(Data records)
* * * *

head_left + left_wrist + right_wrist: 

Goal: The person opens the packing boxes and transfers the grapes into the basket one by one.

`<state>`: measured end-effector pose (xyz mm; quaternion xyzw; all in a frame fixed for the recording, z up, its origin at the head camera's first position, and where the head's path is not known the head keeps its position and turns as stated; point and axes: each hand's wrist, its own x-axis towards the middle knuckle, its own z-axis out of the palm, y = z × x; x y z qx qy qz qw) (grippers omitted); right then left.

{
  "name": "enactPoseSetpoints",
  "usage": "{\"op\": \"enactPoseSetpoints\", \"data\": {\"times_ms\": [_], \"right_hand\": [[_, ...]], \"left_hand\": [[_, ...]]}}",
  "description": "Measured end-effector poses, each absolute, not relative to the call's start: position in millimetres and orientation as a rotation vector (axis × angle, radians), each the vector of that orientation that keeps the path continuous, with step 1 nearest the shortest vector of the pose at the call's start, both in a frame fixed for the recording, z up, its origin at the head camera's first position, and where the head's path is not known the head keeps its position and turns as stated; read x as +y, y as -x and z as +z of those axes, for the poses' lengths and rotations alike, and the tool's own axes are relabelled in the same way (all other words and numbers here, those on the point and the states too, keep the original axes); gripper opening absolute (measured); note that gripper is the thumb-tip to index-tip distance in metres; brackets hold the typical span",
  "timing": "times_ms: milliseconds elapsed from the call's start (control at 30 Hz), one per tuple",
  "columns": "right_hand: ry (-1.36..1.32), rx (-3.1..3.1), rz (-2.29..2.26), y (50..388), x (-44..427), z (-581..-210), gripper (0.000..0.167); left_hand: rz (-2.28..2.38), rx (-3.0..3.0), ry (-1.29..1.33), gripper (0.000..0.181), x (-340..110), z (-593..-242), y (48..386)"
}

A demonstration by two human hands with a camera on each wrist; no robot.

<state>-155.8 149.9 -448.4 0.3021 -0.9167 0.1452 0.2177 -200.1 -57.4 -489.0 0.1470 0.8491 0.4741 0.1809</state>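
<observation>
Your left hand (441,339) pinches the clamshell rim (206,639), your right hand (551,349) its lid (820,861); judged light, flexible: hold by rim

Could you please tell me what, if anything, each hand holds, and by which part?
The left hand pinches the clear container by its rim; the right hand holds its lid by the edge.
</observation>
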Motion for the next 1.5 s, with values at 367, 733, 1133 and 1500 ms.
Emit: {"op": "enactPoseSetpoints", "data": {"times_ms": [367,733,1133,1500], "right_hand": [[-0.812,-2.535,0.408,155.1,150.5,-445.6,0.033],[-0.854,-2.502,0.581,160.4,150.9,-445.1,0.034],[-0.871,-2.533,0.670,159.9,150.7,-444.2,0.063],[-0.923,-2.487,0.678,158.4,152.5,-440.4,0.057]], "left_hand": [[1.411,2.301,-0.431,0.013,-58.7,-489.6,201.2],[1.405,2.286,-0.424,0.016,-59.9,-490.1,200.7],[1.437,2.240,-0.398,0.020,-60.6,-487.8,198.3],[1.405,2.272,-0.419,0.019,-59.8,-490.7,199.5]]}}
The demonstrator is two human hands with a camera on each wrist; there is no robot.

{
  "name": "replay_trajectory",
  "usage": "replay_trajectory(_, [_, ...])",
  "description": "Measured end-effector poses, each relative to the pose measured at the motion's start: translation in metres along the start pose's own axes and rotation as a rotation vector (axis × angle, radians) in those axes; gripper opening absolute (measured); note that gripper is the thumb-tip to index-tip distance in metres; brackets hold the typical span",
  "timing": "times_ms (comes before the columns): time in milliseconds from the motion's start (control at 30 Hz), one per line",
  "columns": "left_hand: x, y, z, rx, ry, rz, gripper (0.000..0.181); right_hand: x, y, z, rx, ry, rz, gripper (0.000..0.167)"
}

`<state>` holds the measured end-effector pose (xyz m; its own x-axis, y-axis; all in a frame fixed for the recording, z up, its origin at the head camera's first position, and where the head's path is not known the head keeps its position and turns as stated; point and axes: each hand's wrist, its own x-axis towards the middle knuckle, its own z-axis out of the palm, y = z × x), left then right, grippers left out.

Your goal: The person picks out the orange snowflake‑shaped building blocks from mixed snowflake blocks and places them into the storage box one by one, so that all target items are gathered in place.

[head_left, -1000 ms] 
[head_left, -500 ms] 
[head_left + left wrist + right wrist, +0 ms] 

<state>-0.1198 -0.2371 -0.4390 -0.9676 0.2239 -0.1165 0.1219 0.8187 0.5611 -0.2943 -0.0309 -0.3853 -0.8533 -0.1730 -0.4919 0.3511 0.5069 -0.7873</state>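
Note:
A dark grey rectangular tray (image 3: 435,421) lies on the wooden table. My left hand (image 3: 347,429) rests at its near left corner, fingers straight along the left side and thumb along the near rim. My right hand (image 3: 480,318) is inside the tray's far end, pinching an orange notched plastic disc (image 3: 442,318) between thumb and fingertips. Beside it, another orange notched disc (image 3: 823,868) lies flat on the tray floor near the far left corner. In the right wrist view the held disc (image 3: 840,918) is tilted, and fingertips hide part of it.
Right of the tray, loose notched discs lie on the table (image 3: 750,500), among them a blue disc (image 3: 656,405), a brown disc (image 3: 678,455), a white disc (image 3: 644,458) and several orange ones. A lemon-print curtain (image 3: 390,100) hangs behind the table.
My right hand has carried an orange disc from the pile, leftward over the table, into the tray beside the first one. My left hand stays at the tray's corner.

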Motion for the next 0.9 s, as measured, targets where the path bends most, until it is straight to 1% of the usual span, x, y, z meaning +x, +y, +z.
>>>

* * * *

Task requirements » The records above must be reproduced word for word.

Response to this task »
head_left + left_wrist + right_wrist: 

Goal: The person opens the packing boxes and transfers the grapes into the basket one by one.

`<state>`: measured end-effector pose (xyz mm; quaternion xyzw; all in a frame fixed for the recording, z up, its origin at the head camera's first position, and where the head's path is not known the head keeps its position and turns as stated; point and axes: each hand's wrist, its own x-axis towards the middle knuckle, its own z-axis out of the palm, y = z × x; x y z qx qy qz qw) (grippers omitted); right then left.

{
  "name": "enactPoseSetpoints",
  "usage": "{\"op\": \"enactPoseSetpoints\", \"data\": {\"times_ms\": [_], \"right_hand\": [[_, ...]], \"left_hand\": [[_, ...]]}}",
  "description": "Measured end-effector poses, each absolute, not relative to the call's start: position in millimetres and orientation as a rotation vector (axis × angle, radians), each the vector of that orientation that keeps the path continuous, with step 1 nearest the shortest vector of the pose at the call's start, both in a frame fixed for the recording, z up, its origin at the head camera's first position, and where the head's path is not known the head keeps its position and turns as stated; read x as +y, y as -x and z as +z of those axes, for the poses' lengths and rotations alike, and the tool's own axes are relabelled in the same way (all other words and numbers here, those on the point and the states too, keep the original axes); gripper opening absolute (measured); note that gripper is the thumb-tip to index-tip distance in metres; brackets hold the typical span",
  "timing": "times_ms: milliseconds elapsed from the call's start (control at 30 Hz), one per tuple",
  "columns": "right_hand: ry (-1.36..1.32), rx (-3.1..3.1), rz (-2.29..2.26), y (50..388), x (-44..427), z (-581..-210), gripper (0.000..0.167); left_hand: rz (-2.28..2.38), rx (-3.0..3.0), ry (-1.29..1.33), gripper (0.000..0.181), x (-340..110), z (-593..-242), y (48..386)"
}

A demonstration by two human hands with a camera on each wrist; no robot.

<state>-155.8 149.9 -448.4 0.3021 -0.9167 0.1452 0.2177 -200.1 -57.4 -489.0 0.1470 0.8491 0.4741 0.1809</state>
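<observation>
Your left hand (441,339) pinches the clamshell rim (206,639), your right hand (551,349) its lid (820,861); judged light, flexible: hold by rim

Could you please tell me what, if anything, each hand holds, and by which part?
The left hand pinches the clear container by its rim; the right hand holds its lid by the edge.
</observation>
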Motion for the next 1.5 s, with values at 367, 733, 1133 and 1500 ms.
Emit: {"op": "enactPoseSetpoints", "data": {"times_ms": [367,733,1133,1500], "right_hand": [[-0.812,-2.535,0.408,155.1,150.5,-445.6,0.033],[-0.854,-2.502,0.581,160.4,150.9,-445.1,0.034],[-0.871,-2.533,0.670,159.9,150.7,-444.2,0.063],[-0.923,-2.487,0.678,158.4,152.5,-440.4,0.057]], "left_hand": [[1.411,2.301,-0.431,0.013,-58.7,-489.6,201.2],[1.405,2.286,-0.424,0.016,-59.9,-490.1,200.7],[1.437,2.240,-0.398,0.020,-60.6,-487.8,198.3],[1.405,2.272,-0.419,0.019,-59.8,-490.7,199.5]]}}
The demonstrator is two human hands with a camera on each wrist; there is no robot.

{
  "name": "replay_trajectory",
  "usage": "replay_trajectory(_, [_, ...])",
  "description": "Measured end-effector poses, each relative to the pose measured at the motion's start: translation in metres along the start pose's own axes and rotation as a rotation vector (axis × angle, radians) in those axes; gripper opening absolute (measured); note that gripper is the thumb-tip to index-tip distance in metres; brackets hold the typical span",
  "timing": "times_ms (comes before the columns): time in milliseconds from the motion's start (control at 30 Hz), one per line",
  "columns": "left_hand: x, y, z, rx, ry, rz, gripper (0.000..0.181); right_hand: x, y, z, rx, ry, rz, gripper (0.000..0.167)"
}

`<state>` holds the measured end-effector pose (xyz m; its own x-axis, y-axis; all in a frame fixed for the recording, z up, its origin at the head camera's first position, and where the head's path is not known the head keeps its position and turns as stated; point and axes: each hand's wrist, its own x-axis towards the middle knuckle, its own z-axis out of the palm, y = z × x), left then right, grippers left out.

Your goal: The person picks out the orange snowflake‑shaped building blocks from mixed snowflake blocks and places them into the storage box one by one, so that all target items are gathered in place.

[head_left, -1000 ms] 
[head_left, -500 ms] 
[head_left + left wrist + right wrist, +0 ms] 

<state>-0.1198 -0.2371 -0.4390 -0.9676 0.2239 -0.1165 0.1219 0.8187 0.5611 -0.2943 -0.0309 -0.3853 -0.8533 -0.1730 -0.4919 0.3511 0.5069 -0.7873</state>
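Note:
A dark grey rectangular tray (image 3: 435,421) lies on the wooden table. My left hand (image 3: 347,429) rests at its near left corner, fingers straight along the left side and thumb along the near rim. My right hand (image 3: 480,318) is inside the tray's far end, pinching an orange notched plastic disc (image 3: 442,318) between thumb and fingertips. Beside it, another orange notched disc (image 3: 823,868) lies flat on the tray floor near the far left corner. In the right wrist view the held disc (image 3: 840,918) is tilted, and fingertips hide part of it.
Right of the tray, loose notched discs lie on the table (image 3: 750,500), among them a blue disc (image 3: 656,405), a brown disc (image 3: 678,455), a white disc (image 3: 644,458) and several orange ones. A lemon-print curtain (image 3: 390,100) hangs behind the table.
My right hand has carried an orange disc from the pile, leftward over the table, into the tray beside the first one. My left hand stays at the tray's corner.
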
Motion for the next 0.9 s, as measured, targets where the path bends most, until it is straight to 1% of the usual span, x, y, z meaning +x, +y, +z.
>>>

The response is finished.